RE: [PATCH] fixes for HSD 205993 GPU hung intermittently on S4 extended mode

[Date Prev][Date Next][Thread Prev][Thread Next][Date Index][Thread Index]

 



Please ignore this email. 
... Vincent 

-----Original Message-----
From: vincent cheah beng keat [mailto:root@localhost.localdomain] 
Sent: Friday, November 29, 2013 10:18 AM
To: Cheah, Vincent Beng Keat; Lee, Chon Ming; Foo, Chuan Fong
Cc: vincent cheah beng keat; Ville Syrjä; Daniel Vetter; stable@xxxxxxxxxxxxxxx; Chris Wilson; Thomas Gleixner
Subject: [PATCH] fixes for HSD 205993 GPU hung intermittently on S4 extended mode

OTC Port: drm/i915: Finish page flips and update primary planes after a GPU reset GPU reset will drop all flips that are still in the ring. So after the reset, call update_plane() for all CRTCs to make sure the primary planes are scanning out from the correct buffer.

Also finish all pending flips. That means user space will get its page flip events and won't get stuck waiting for them.

v2: Explicitly finish page flips instead of relying on FLIP_DONE
    interrupt being generated by the base address update.
v3: Make two loops over crtcs to avoid deadlocks with the crtc mutex

Signed-off-by: Ville Syrjä <ville.syrjala@xxxxxxxxxxxxxxx>
Reviewed-by: Chris Wilson <chris@xxxxxxxxxxxxxxxxxx>
[danvet: Fixup long line complaint from checkpatch.]
Signed-off-by: Daniel Vetter <daniel.vetter@xxxxxxxx>

OTC Commit:96a02917a0131e52efefde49c2784c0421d6c439

OTC Port: drm/i915: fix wait_for_pending_flips vs gpu hang deadlock My g33 here seems to be shockingly good at hitting them all. This time around kms_flip/flip-vs-panning-vs-hang blows up:

intel_crtc_wait_for_pending_flips correctly checks for gpu hangs and if a gpu hang is pending aborts the wait for outstanding flips so that the setcrtc call will succeed and release the crtc mutex. And the gpu hang handler needs that lock in intel_display_handle_reset to be able to complete outstanding flips.

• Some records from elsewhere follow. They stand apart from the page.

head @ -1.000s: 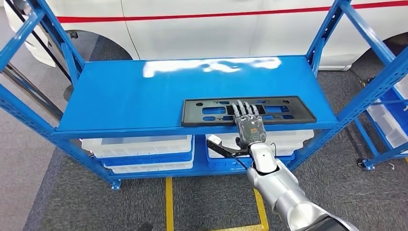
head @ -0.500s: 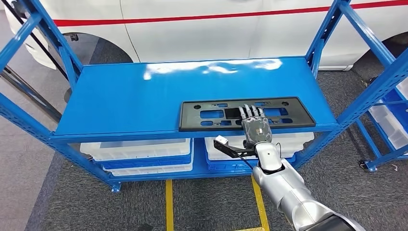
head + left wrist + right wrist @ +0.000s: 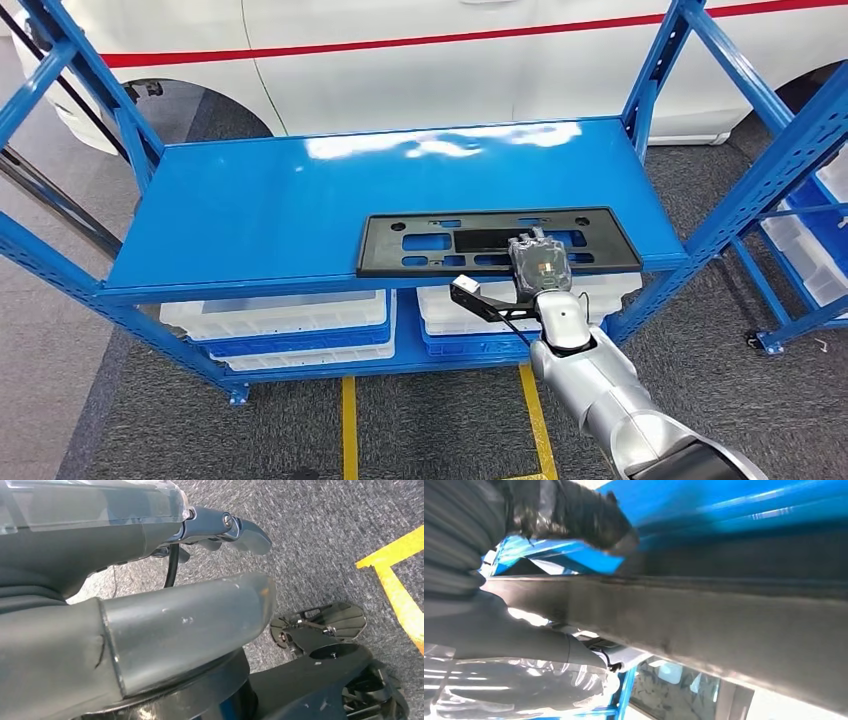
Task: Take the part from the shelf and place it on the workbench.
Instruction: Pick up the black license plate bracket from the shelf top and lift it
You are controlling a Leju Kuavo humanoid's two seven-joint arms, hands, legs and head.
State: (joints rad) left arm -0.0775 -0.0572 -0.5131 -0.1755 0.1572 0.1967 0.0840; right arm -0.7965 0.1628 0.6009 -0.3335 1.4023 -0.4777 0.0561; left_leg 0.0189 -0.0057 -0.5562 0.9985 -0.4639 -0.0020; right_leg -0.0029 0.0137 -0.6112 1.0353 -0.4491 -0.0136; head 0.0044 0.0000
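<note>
The part point(image 3: 440, 240) is a long black plastic plate with slots, lying flat on the blue shelf point(image 3: 280, 200) right at its front edge. My right hand point(image 3: 538, 262) grips it at its right half, fingers curled down over the near rim. In the right wrist view the part's edge point(image 3: 724, 625) runs across the picture, with dark fingers point(image 3: 589, 520) wrapped over it. My left hand point(image 3: 190, 625) hangs over the grey floor and holds nothing.
White and blue bins point(image 3: 290, 320) sit on the lower shelf level. Blue uprights point(image 3: 745, 200) frame the shelf on both sides, and a second rack with bins point(image 3: 815, 240) stands at the right. A white car point(image 3: 450, 50) is behind. Yellow floor lines point(image 3: 350, 430) run below.
My right hand's fingers, flat on the part before, have curled around its near rim. The part has slid slightly toward the shelf's front edge. The view has shifted a little.
</note>
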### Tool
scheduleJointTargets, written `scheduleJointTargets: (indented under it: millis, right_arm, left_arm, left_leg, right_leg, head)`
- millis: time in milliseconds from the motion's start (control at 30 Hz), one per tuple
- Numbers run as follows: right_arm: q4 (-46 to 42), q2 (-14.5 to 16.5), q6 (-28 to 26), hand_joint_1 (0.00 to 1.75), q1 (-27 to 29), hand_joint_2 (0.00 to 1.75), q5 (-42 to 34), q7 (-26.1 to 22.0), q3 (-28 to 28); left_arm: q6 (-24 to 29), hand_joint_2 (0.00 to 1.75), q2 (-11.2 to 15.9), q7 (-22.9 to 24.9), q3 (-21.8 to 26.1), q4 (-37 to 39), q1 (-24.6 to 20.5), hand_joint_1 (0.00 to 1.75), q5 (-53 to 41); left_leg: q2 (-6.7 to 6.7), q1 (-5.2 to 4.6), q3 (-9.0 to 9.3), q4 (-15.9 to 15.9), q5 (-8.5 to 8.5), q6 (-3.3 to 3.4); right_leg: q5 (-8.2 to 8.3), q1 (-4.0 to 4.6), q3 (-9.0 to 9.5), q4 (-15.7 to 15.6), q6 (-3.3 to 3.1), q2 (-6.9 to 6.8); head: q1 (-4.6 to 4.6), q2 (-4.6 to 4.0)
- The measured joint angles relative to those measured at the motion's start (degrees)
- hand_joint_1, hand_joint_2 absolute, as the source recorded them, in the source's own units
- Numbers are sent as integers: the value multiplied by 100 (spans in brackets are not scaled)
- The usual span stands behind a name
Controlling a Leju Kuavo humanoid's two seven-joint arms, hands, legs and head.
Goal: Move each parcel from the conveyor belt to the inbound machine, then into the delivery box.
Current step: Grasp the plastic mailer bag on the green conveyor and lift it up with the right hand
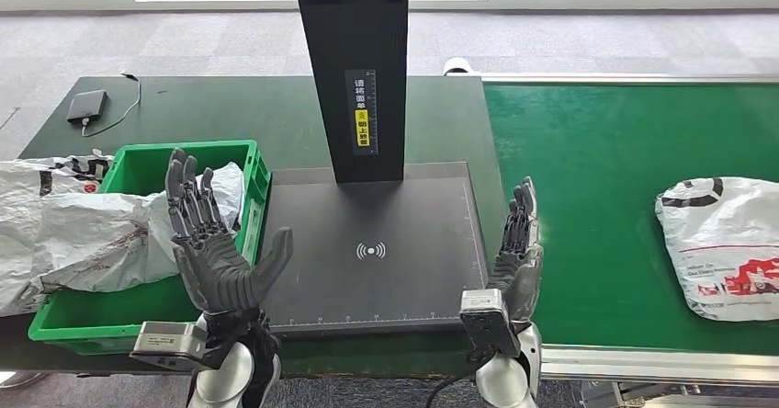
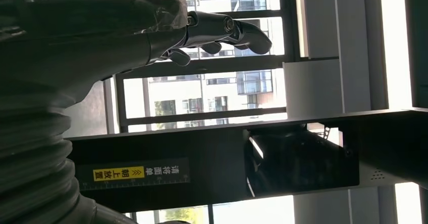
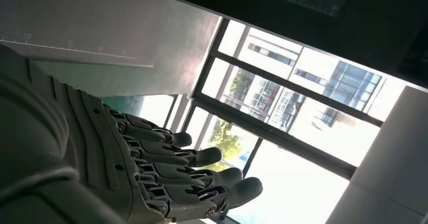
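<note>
At the far left of the head view, white bags (image 1: pixel 55 233) lie piled in and over a green box (image 1: pixel 129 321), which looks like the delivery box, so those parcels seem to be done. Above it, in the upper left, a small dark device (image 1: pixel 86 106) with a cord sits on the dark green tabletop (image 1: pixel 230 109). Just right of the box, the left hand (image 1: pixel 216 252) is held up with its fingers (image 1: pixel 188 197) spread and nothing in it. In the middle lies the flat black scan pad (image 1: pixel 386 233) with a tall black post (image 1: pixel 356 68) standing on it; this is likely the inbound machine, and it is bare, ready for a parcel. At its right edge the right hand (image 1: pixel 516 256) stands up, its fingers (image 1: pixel 522 210) straight and close together, holding nothing. Further right runs the green belt (image 1: pixel 588 169), and the next parcel (image 1: pixel 726 247), a white bag with red print, waits at the right edge, well apart from both hands. Grey carpet and windows fill the top.
</note>
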Motion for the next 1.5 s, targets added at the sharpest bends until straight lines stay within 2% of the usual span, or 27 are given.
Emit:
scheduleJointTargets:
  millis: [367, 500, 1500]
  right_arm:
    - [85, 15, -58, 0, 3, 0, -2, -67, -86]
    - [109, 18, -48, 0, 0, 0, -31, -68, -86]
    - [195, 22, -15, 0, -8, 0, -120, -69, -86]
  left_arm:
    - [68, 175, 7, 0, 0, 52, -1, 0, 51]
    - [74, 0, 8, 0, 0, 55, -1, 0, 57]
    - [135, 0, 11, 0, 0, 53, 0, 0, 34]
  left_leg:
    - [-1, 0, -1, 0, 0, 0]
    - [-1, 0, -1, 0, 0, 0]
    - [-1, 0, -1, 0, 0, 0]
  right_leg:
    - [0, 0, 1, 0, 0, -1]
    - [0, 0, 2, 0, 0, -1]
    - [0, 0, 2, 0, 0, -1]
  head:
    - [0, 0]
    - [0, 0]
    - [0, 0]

The problem is that we can race in two ways:
- Waiters on the dev_priv->pending_flip_queue aren't woken up after
  we've the reset as pending, but before we actually start the reset
  work. This means that the waiter doesn't notice the pending reset
  and hence will keep on hogging the locks.

  Like with dev->struct_mutex and the ring->irq_queue wait queues we
  there need to wake up everyone that potentially holds a lock which
  the reset handler needs.

- intel_display_handle_reset was called _after_ we've already
  signalled the completion of the reset work. Which means a waiter
  could sneak in, grab the lock and never release it (since the
  pageflips won't ever get released).

  Similar to resetting the gem state all the reset work must complete
  before we update the reset counter. Contrary to the gem reset we
  don't need to have a second explicit wake up call since that will
  have happened already when completing the pageflips. We also don't
  have any issues that the completion happens while the reset state is
  still pending - wait_for_pending_flips is only there to ensure we
  display the right frame. After a gpu hang&reset events such
  guarantees are out the window anyway. This is in contrast to the gem
  code where too-early wake-up would result in unnecessary restarting
  of ioctls.

Also, since we've gotten these various deadlocks and ordering constraints wrong so often throw copious amounts of comments at the code.

This deadlock regression has been introduced in the commit which added the pageflip reset logic to the gpu hang work:

commit 96a02917a0131e52efefde49c2784c0421d6c439
Author: Ville Syrjä <ville.syrjala@xxxxxxxxxxxxxxx>
Date:   Mon Feb 18 19:08:49 2013 +0200

    drm/i915: Finish page flips and update primary planes after a GPU reset

v2:
- Add comments to explain how the wake_up serves as memory barriers
  for the atomic_t reset counter.
- Improve the comments a bit as suggested by Chris Wilson.
- Extract the wake_up calls before/after the reset into a little
  i915_error_wake_up and unconditionally wake up the
  pending_flip_queue waiters, again as suggested by Chris Wilson.

v3: Throw copious amounts of comments at i915_error_wake_up as suggested by Chris Wilson.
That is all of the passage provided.